Siva shunmugam Nadessin 10,895 Reputation points Microsoft External Staff Moderator

Hello Amit Chakarvarty,

Thank you for reaching out to the Microsoft Q&A forum.  

When investigated it looks like you’ve got an orphaned Azure Backup restore point sitting out there, even though the VM and vault show as deleted. What’s happening is that Azure Backup’s soft-delete (and the dependency chain) is holding onto those recovery points, so the “Delete” operation never actually goes through. Here’s a quick way to clean it up without needing an Azure Support ticket:

Re-create (or identify) the Recovery Services vault

• If you’ve already deleted the vault, spin up a new one in the same resource group and region using the exact same name. This gives you something you can target with PowerShell/CLI.

Connect & set context

Connect-AzAccount
Select-AzSubscription -SubscriptionName "YourSubscription"
$vault = Get-AzRecoveryServicesVault -Name "YourVaultName"
Set-AzRecoveryServicesVaultContext -Vault $vault

Find the orphaned backup item & recovery points

# List containers for Azure VMs
$containers = Get-AzRecoveryServicesBackupContainer -ContainerType AzureVM
# (filter by the old VM name or GUID if you still see it)
$item = Get-AzRecoveryServicesBackupItem -Container $containers |
        Where-Object { $_.FriendlyName -like "*myvm*" }
 
# List recovery points for that item
$rps = Get-AzRecoveryServicesBackupRecoveryPoint -Item $item

Purge all recovery points

# This will delete every recovery point for that item
foreach($rp in $rps) {
  Remove-AzRecoveryServicesBackupRecoveryPoint -Item $item `
    -RecoveryPoint $rp -Force -Verbose
}

Stop protection & delete the (now-empty) backup item

Disable-AzRecoveryServicesBackupProtection `
  -Item $item -RemoveRecoveryPoints -Force

Finally, delete the vault itself

Remove-AzRecoveryServicesVault -Vault $vault -Force

Once that’s done, the orphaned restore point collection will be gone, and you’ll stop incurring charges.
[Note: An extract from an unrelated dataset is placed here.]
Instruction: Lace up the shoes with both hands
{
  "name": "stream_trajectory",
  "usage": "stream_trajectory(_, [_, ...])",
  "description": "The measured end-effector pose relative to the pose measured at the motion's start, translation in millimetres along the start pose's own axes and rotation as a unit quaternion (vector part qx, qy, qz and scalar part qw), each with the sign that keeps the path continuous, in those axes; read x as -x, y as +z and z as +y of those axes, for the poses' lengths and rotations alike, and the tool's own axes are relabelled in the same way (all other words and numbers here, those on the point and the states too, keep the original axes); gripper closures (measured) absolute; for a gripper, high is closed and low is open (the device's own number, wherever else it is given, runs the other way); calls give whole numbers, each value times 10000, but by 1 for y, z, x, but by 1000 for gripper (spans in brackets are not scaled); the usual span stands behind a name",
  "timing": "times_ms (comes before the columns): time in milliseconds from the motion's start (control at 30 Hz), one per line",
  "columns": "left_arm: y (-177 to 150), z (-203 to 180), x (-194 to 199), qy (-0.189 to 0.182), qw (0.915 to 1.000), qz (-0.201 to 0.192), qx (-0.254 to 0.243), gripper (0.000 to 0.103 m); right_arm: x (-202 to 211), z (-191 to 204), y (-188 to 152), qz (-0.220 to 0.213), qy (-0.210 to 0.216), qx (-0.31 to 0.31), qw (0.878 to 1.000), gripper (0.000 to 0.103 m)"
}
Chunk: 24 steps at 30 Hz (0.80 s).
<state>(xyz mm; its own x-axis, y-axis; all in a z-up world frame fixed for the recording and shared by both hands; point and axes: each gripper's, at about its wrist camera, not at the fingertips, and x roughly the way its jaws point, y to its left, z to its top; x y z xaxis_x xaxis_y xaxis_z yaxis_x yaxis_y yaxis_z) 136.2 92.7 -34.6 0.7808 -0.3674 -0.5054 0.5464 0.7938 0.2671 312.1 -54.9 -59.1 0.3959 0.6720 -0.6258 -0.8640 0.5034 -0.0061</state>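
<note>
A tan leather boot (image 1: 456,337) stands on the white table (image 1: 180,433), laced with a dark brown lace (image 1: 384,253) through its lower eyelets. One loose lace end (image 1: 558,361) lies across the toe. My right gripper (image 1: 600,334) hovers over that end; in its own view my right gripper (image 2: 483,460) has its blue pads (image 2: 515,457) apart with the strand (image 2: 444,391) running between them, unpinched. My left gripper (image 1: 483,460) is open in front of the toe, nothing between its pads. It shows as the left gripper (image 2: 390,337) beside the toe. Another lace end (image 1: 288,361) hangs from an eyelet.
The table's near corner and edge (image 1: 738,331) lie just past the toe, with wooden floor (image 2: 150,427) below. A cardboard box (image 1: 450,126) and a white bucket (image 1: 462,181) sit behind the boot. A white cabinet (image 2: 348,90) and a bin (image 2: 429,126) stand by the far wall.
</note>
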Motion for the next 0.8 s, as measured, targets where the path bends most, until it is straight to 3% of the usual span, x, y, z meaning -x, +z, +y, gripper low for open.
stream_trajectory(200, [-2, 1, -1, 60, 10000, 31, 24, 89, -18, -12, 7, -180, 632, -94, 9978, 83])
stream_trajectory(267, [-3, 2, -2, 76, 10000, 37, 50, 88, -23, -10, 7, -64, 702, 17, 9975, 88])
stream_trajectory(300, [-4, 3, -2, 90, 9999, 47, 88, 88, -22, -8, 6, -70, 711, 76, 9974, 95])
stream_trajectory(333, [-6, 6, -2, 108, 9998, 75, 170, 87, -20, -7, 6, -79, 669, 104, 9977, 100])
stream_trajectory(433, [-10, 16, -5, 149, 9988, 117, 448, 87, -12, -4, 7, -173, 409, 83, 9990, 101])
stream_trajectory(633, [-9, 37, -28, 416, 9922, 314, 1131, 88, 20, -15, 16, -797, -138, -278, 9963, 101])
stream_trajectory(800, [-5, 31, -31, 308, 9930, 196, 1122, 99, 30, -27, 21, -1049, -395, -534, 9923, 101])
Let me know if any further queries - feel free to reach out!

Documents Referred:

• Delete backup data for an Azure VM (stop protection & remove recovery points): https://learn.microsoft.com/azure/backup/backup-azure-manage-vms#delete-backup-data

• Delete an Azure Backup Recovery Services vault (PowerShell & CLI): https://learn.microsoft.com/azure/backup/backup-azure-delete-vault?tabs=powershell https://learn.microsoft.com/azure/backup/backup-azure-delete-vault?tabs=cli

• Force-delete a Recovery Services vault (all dependencies) via PowerShell: https://learn.microsoft.com/azure/site-recovery/delete-vault#use-powershell-to-force-delete-the-vault

  1. Siva shunmugam Nadessin 10,895 Reputation points Microsoft External Staff Moderator

    Hello Amit Chakarvarty,

    Just checking in to see if the solution shared above help you to resolve your issue. please reach out to us If you have any further questions.

    Thanks

  2. Amit Chakarvarty 20 Reputation points

    Hi Siva,

    Thanks for the solution you mentioned above i have tried the above mentioned script and it worked.

    Thank you

  3. Siva shunmugam Nadessin 10,895 Reputation points Microsoft External Staff Moderator

    Amit Chakarvarty, Kindly 👁 User's image
    & up-vote 👁 User's image
     this can be beneficial to other community members.

  4. Bharath Y P 9,730 Reputation points Microsoft External Staff Moderator

    Hello Amit Chakarvarty, If the information shared by Siva was helpful. If so, please consider accepting the answer and giving it an upvote.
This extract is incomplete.